Los Estados miembro de la ONU deben cumplir el embargo de armas impuesto por el Consejo de Seguridad contra Haití para frenar el tráfico ilícito que alimenta la grave violencia de bandas en el país, reclamó este jueves la Oficina de Naciones Unidas para los Derechos Humanos.
Su alta comisionada adjunta, Nada Al-Nashif, presentó ante el Consejo de Derechos Humanos de la ONU el último informe de la oficina, que documenta la muerte de al menos 5.500 personas a causa de esa violencia de bandas entre marzo de 2025 y mediados de enero de 2026.
Estos grupos armados, que ya no sólo controlan buena parte de la capital, Puerto Príncipe, sino también amplias zonas en departamentos como Centro o Artibonito, «asesinan, secuestran, golpean y queman los cadáveres» de quienes se interponen en su camino.
El informe también señala que más de 1.570 mujeres y niñas fueron víctimas de violencia sexual, y que las bandas reclutan a menores para sus actividades criminales.

«Les obligan a cometer asesinatos, violencia sexual y secuestros, así como a destruir propiedades», señaló Al-Nashif, quien también recordó que las bandas criminales restringen el acceso a alimentos, atención sanitaria y educación.

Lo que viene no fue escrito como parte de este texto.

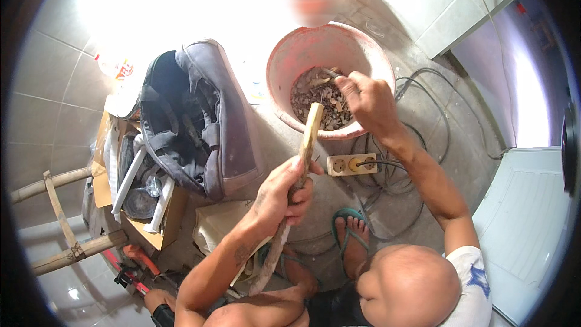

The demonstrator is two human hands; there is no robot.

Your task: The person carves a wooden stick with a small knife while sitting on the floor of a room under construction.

La oficina de la ONU advirtió que fuerzas de seguridad y firmas extranjeras han hecho uso excesivo de la fuerza en operaciones contra bandas criminales.
Se denunciaron al menos 196 ejecuciones sumarias por parte de agentes de policía, que la oficina de Naciones Unidas instó a investigar.
También se han documentado hasta 600 asesinatos en linchamientos y grupos de autodefensa creados para combatir la violencia de bandas.
Toda esta violencia ha profundizado la inestabilidad en un país ya antes marcado por un sistema de gobierno frágil y enormes necesidades humanitarias, con unos 1,4 millones de desplazados internos a consecuencia de la crisis de inseguridad.